Nodding her head nervously, wishing to preserve this moment of peace and affection, Chen-lun responds, “Yes, husband. No doubt it was just as you say. Would that you could always command my mind to be so still …”

“But you
do
grow still, now,” Rendulic says, as soothingly as he can manage. “Raban’s medicines make you so—you must allow them to do their work.”

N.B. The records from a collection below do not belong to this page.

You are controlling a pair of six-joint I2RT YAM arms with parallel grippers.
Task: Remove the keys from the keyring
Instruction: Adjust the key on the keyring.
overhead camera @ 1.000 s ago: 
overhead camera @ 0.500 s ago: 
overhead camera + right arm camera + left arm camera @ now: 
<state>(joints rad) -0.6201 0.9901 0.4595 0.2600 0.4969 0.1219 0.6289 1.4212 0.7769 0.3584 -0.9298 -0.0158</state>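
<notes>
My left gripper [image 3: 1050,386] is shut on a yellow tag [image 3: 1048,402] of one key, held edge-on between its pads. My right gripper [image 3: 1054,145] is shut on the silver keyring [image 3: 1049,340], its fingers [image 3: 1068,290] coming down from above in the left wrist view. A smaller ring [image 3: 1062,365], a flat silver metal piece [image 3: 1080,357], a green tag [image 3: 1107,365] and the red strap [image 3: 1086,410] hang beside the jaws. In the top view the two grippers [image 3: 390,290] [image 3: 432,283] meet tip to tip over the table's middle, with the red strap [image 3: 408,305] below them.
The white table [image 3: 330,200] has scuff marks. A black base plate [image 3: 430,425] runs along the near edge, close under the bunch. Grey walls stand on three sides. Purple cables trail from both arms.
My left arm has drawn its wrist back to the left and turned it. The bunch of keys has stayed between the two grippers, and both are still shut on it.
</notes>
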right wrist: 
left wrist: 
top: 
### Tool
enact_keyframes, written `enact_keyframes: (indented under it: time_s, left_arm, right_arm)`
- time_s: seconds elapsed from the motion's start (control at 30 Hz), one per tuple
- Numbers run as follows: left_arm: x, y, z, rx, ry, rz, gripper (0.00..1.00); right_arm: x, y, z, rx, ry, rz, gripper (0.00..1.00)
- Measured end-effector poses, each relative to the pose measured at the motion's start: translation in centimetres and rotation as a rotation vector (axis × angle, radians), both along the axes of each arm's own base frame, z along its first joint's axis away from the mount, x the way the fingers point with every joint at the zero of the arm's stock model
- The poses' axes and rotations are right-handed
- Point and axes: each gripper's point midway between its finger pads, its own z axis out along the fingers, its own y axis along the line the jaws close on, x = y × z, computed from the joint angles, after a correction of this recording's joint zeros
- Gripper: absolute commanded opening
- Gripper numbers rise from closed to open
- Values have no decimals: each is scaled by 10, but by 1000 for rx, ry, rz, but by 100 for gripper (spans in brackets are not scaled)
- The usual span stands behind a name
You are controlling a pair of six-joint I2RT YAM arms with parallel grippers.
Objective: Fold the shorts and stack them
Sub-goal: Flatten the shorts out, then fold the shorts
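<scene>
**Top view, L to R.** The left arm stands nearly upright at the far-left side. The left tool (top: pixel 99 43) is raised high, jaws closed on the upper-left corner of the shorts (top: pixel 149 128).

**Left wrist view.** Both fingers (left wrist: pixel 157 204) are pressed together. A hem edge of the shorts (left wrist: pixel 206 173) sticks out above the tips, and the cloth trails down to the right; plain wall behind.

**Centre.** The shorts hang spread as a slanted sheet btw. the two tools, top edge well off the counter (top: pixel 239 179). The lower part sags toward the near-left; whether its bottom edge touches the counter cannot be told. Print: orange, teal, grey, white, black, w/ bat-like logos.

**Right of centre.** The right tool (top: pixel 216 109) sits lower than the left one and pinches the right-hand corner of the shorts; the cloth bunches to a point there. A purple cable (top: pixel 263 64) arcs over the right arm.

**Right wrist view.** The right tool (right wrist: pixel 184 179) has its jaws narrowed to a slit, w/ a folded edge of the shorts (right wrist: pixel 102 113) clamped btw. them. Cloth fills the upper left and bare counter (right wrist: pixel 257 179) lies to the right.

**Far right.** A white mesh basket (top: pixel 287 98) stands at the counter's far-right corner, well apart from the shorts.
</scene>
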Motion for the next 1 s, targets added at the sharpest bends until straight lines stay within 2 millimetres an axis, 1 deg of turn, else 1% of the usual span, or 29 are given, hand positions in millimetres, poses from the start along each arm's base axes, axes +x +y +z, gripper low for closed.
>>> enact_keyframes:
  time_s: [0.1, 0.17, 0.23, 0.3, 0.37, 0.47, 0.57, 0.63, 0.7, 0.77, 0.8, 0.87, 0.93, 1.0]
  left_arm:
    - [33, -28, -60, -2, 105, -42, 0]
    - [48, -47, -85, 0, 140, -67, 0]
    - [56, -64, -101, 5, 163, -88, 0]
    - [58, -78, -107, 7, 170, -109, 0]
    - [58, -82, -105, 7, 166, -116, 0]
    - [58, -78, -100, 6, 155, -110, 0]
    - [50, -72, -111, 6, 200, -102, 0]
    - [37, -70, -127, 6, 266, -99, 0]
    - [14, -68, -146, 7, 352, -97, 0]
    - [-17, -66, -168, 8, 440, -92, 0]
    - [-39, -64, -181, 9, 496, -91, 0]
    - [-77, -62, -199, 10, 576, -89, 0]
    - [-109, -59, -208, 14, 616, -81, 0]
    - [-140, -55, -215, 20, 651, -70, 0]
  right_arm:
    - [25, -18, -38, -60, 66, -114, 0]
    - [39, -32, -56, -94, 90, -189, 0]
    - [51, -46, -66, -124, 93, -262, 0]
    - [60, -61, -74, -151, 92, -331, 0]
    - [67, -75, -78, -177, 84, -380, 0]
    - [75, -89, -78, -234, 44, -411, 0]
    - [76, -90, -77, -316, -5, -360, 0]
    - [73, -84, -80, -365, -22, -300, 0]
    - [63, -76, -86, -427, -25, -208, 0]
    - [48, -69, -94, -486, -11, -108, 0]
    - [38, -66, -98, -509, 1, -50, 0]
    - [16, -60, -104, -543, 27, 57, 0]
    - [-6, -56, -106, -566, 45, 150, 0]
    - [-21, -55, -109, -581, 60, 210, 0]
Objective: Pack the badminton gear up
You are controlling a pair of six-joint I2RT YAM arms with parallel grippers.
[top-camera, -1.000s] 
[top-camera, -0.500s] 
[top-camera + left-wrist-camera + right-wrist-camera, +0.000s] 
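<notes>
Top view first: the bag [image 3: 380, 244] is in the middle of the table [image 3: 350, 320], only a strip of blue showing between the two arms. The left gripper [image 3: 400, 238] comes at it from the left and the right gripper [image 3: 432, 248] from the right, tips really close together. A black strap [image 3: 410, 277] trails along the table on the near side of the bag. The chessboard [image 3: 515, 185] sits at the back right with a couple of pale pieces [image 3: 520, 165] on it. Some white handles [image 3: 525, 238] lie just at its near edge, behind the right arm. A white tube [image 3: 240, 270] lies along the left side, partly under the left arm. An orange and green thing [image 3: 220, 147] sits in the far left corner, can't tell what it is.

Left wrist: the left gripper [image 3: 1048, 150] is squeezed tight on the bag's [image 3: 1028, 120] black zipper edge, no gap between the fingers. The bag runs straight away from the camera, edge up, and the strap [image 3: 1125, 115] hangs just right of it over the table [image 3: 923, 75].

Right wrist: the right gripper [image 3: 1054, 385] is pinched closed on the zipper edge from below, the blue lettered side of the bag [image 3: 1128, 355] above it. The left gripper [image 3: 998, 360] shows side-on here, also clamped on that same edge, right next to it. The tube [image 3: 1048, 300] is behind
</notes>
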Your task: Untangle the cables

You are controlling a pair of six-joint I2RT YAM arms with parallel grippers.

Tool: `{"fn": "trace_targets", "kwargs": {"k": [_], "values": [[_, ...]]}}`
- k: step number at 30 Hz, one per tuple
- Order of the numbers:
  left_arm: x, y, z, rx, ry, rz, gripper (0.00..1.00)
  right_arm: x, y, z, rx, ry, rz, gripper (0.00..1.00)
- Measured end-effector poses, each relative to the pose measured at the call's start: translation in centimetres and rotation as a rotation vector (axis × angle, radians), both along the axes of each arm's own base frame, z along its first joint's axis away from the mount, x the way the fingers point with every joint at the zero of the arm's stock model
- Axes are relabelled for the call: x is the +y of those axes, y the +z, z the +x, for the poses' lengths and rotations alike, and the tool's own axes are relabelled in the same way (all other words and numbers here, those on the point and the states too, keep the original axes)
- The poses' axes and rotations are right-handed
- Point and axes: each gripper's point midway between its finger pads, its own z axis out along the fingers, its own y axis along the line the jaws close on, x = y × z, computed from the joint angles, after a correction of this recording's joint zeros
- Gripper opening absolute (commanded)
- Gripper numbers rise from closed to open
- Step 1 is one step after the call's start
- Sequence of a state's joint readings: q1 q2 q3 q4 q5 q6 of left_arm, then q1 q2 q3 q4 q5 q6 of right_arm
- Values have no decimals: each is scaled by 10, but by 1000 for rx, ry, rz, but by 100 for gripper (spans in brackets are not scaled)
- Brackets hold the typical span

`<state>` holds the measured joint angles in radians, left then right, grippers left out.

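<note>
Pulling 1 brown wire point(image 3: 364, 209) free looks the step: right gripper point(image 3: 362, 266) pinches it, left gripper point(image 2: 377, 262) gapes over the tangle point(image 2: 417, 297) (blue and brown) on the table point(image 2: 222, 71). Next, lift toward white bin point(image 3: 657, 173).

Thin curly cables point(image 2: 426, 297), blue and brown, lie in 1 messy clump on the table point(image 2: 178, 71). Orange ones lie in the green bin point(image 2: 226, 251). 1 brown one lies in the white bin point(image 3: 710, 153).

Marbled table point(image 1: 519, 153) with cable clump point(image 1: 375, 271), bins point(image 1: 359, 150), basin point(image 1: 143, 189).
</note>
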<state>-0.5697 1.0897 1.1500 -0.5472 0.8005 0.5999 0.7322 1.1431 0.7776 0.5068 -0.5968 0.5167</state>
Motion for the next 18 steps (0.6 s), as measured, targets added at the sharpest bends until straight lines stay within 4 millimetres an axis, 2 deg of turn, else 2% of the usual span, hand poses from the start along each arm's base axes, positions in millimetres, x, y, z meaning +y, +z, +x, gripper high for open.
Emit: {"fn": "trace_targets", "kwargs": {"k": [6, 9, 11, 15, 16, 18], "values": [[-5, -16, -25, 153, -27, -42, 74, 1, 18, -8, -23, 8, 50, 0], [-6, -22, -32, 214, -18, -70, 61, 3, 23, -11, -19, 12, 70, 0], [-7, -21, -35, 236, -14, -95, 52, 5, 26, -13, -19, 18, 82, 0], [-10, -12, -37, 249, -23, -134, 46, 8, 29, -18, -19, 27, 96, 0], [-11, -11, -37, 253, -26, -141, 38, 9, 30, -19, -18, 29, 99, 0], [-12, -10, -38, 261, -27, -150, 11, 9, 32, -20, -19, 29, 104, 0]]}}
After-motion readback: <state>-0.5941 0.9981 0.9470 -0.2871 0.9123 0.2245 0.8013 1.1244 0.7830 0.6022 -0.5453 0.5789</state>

“Yet I would not have it so, Rendulic—I would remain awake, to be with you, to
lie
with you, to be the wife I once was—”

“We are none of us what we once were,” Rendulic answers with a small smile, putting a hand to her brow and using his fingers to comb the long, moist strands of her black hair back on her head—and pretending, for the moment, that he cannot see that the ulcerations in the skin of the neck, as well as the lumps beneath the surface of the chest, are daily growing larger.

Wiping at drops of sweat that have appeared on her brow without being aware of the movement, Chen-lun answers, “The night is so warm—
all
nights seem so warm, this year; yet not so warm as the nights we passed in this bedchamber, when first we were betrothed.”

“Indeed, wife,” Baster-kin says, moving to get to his feet. “And if you are a calm and obedient patient, that warmth may someday fill this chamber once more …”

Chen-lun looks suddenly alarmed at the thought of Rendulic’s leaving. “You return to your duties, my lord?”

“I do,” Rendulic replies, now standing and releasing her hand. “With the greatest reluctance … But you must have peace, my lady; and the enemies of this kingdom never cease to plot against us.”

Chen-lun’s countenance grows a bit more pleased. “They say you have dispatched an army against the Bane, at last?”